* _WHAT YOU ARE ASKED TO DO_: Report the lines of the data below that contain the string "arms".

== DATA

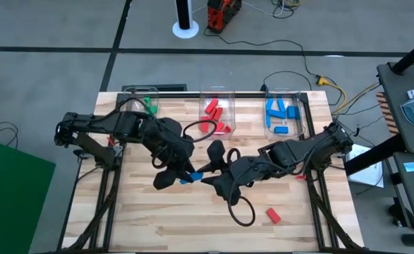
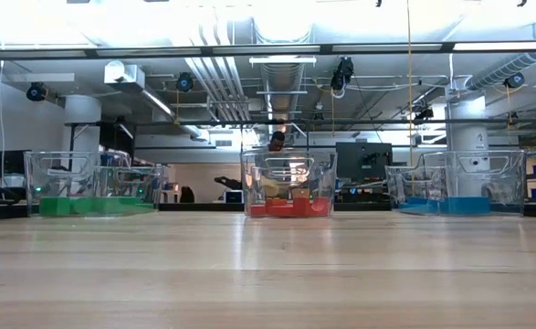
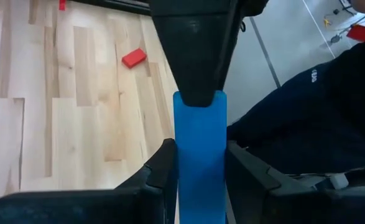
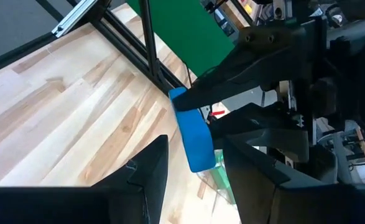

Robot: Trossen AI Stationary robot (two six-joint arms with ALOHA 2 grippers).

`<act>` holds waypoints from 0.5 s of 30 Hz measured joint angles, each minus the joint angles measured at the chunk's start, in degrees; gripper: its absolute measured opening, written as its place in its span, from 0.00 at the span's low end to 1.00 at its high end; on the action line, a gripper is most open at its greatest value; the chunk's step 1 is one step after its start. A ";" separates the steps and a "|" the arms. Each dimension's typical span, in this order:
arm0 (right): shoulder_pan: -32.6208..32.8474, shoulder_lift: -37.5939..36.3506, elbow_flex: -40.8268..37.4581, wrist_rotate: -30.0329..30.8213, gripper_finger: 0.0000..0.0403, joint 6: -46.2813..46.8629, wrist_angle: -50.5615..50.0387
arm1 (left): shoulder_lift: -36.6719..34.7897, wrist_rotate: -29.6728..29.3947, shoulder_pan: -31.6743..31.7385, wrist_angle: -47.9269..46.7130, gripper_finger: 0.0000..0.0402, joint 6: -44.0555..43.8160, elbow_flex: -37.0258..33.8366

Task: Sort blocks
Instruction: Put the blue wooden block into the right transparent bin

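we find blue block (image 3: 199, 163) mid-tabletop (image 1: 150, 226), airborne between both tools. left tool (image 3: 198, 168) closed on one end; right tool (image 4: 194, 162) open, jaws flanking other end. we judge block light, rigid, smooth; grip flat sides squarely, else it slips.

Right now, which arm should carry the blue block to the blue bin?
Right, probably. Both grippers, left and right, meet at the blue block mid-table; the blue bin sits on the right arm's side.
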 joint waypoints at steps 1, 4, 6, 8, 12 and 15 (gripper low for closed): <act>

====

* _TASK OUTPUT_:
Robot: Trossen AI Stationary robot (two six-joint arms with ALOHA 2 grippers).
`<act>` holds waypoints from 0.5 s of 30 Hz measured joint angles, each minus the joint angles measured at the chunk's start, in degrees; gripper: its absolute measured opening, written as its place in its span, from 0.00 at the span's low end to 1.00 at its high end; on the action line, a gripper is most open at its greatest value; the chunk's step 1 is one step after its start. A ";" separates the steps and a "|" the arms. Each dimension's typical span, in this order:

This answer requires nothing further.